Hello, Himalaya subscribers. My name is Timothy Taylor. 
For many people, thinking about supply and demand in a market, like buying shrimp at a grocery store or being hired at a job is fairly easy. But in the next few talks, I want you to think about a different set of markets. These markets don't involve buying or selling anything you can see. Instead, they involve making agreements across time. In these markets, more patient people who are willing to wait will be paid by less patient people who are not willing to wait. Those who want to buy something in the present and want the money to do that now will be able to get that money from those willing to wait and consume in the future. To put it a little differently, borrowers and investors will be people who need to pay savers. These are financial markets.


And in this lecture, we want to make four main points as we get started talking about financial markets. First, what are financial intermediaries? What does that term mean? Second, how do banks work? Third, how do bonds work? And forth, how do stocks work? We'll do a basic overview in this talk, and then return to these subjects as we move along.


So let's start off with our first point. Why do financial markets have intermediaries? Well, what does an intermediary mean, exactly? An intermediary is a party that stands in between a buyer and a seller. For example, it's often the case in an online website that the website might sell products from many different companies to many different consumers. If you buy something through that kind of website, then the website is acting as an intermediary between you and the company.


The job an intermediary is to arrange what is being bought and sold, arrange the payments, and also give some confidence to both sides that the transaction really is going to happen. Financial markets are just full of intermediaries. And the banks, bond markets, and stock markets that we're going to talk about in this talk are really just three examples. One big reason why there are so many intermediaries in financial markets is that money is in some ways almost fluid, almost like water. An intermediary can help by putting all these little bits of money together into larger pools.


For example, imagine that there are twenty individuals who all want to save a little bit of money, and there's one person out there who wants to borrow some money to buy an expensive house.
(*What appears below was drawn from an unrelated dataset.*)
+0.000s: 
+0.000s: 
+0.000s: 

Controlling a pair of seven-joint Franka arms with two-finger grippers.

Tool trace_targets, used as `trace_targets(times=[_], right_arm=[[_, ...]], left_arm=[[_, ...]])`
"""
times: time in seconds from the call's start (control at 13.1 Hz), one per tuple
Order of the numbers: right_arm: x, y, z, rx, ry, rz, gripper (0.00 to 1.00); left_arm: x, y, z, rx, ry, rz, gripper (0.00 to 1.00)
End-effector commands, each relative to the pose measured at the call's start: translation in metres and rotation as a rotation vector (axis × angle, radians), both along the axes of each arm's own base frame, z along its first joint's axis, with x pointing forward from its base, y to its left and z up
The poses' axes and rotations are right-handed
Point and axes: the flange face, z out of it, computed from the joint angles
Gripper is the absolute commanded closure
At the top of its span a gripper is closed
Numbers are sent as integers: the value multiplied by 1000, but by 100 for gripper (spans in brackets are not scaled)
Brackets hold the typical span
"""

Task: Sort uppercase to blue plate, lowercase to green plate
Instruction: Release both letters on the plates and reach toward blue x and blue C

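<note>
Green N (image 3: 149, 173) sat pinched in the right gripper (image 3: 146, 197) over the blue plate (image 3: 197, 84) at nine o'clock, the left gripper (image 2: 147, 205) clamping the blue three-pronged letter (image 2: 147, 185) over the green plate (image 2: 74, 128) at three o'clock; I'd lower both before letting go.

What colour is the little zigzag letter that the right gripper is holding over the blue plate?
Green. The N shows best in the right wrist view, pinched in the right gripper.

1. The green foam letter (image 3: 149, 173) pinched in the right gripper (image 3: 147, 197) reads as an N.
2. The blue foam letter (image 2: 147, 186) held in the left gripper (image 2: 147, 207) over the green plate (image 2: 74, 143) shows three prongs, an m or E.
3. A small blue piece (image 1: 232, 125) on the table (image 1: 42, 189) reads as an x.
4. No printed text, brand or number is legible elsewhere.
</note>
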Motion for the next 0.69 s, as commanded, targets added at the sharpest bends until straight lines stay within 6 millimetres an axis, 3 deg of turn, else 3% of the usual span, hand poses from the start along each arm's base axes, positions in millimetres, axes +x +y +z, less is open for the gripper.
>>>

Now, in the real world, it could be pretty hard for those twenty people to locate each other, and then to locate the person who wants to buy the house, for those people all to decide that the person who wants to buy the house is a good risk to repay the loan and then agree on what the terms of the loan would be, what the interest rate should be, and how long it take until it's repaid.


This would be even more complicated if it was a a big loan for a giant company, which might want to borrow an amount equal to the combined savings of a thousand people, or five thousand people, or ten thousand people. So what a financial intermediary can do is to bring together all of these parties. It can also help to clarify exactly what set of promises are being made about what return will be paid in the future.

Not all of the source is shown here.